Many of those artists have bounced around from one third-rate night club to another, for $50 on Saturday nights, or charging according to the box-office take and the sale of drinks. Meanwhile, Emilio and Gloria look after their Bongos and Lario’s and go on million-dollar tours accompanied by Colombian and Spanish superstars they themselves created.
Funny thing, when a Puerto Rican pianist (Eddy Palmieri) took the Estefans to court over a tune he said they had stolen from him, they hired a musical expert in Cuba and obtained copies of the musical archives of Cuban radio to show to a judge in Miami that the tune was a Cuban tumbao that was popular way back when. And they won the case.
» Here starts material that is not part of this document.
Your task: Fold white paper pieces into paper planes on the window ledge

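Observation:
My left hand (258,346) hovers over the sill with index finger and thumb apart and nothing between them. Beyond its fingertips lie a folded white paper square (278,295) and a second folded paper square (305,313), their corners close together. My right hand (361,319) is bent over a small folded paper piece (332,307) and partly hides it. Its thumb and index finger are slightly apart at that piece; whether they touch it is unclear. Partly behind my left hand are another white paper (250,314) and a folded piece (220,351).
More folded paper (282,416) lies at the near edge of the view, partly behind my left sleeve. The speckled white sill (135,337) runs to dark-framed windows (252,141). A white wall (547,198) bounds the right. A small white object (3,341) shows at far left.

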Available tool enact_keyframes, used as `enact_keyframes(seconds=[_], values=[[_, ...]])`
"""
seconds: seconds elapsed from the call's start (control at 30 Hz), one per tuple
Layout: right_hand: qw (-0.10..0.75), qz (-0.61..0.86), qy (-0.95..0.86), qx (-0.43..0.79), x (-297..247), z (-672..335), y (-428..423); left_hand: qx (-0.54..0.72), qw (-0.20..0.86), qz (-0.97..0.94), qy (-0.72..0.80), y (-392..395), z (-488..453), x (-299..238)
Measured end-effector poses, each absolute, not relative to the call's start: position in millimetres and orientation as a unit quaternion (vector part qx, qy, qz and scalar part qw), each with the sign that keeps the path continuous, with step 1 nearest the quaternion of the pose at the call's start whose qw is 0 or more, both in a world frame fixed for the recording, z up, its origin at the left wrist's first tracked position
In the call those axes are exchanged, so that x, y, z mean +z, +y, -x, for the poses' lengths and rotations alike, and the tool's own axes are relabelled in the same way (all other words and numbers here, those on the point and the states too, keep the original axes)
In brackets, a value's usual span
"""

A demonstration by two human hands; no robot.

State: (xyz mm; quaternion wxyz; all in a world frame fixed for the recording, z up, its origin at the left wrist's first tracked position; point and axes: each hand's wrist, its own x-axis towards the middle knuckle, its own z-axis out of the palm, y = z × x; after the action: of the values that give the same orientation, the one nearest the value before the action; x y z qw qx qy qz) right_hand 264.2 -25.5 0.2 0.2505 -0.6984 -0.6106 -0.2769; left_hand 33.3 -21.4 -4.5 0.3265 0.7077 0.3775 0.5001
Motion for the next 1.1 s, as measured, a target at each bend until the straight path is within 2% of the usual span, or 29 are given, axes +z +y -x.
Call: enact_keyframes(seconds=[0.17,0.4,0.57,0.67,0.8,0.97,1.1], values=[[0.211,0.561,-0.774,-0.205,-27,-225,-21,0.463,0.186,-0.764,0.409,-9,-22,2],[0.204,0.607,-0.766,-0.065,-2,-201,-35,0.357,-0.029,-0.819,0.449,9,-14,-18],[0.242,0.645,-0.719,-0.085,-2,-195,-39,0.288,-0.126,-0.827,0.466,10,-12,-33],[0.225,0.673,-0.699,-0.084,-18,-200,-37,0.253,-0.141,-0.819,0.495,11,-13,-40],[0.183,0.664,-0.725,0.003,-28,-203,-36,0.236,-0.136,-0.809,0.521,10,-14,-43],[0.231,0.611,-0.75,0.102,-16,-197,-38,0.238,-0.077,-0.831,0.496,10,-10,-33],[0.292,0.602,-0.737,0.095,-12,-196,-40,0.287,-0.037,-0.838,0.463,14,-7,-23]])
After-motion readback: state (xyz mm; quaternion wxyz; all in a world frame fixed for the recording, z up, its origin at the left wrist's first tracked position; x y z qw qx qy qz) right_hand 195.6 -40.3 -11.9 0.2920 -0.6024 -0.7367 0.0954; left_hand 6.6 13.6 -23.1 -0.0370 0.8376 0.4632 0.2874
My question is as follows:
- If the Estefans don’t help the musicians who emigrate to Miami but call a march to give symbolic support to opposition groups financed by the U.S. government on the island;
- If, when they need experts and archives to win a case in court, Cuba is not a tyranny, but when they raise funds for the president, Cuba yes indeed is a tyranny (including Glorita’s speech in which she said she’d give her life for her native land, even though she has never donated a penny to the Cuban Red Cross;
- If, to sing on Revolution Square with Juanes, the social system is unimportant but later, when they worry about the mother of a dead hunger striker, they accuse that social system;
… are the Estefans opportunists, phonies, patriots or politicians?
Let me answer before you do. As far as I’m concerned, they’re filthy-rich congueros.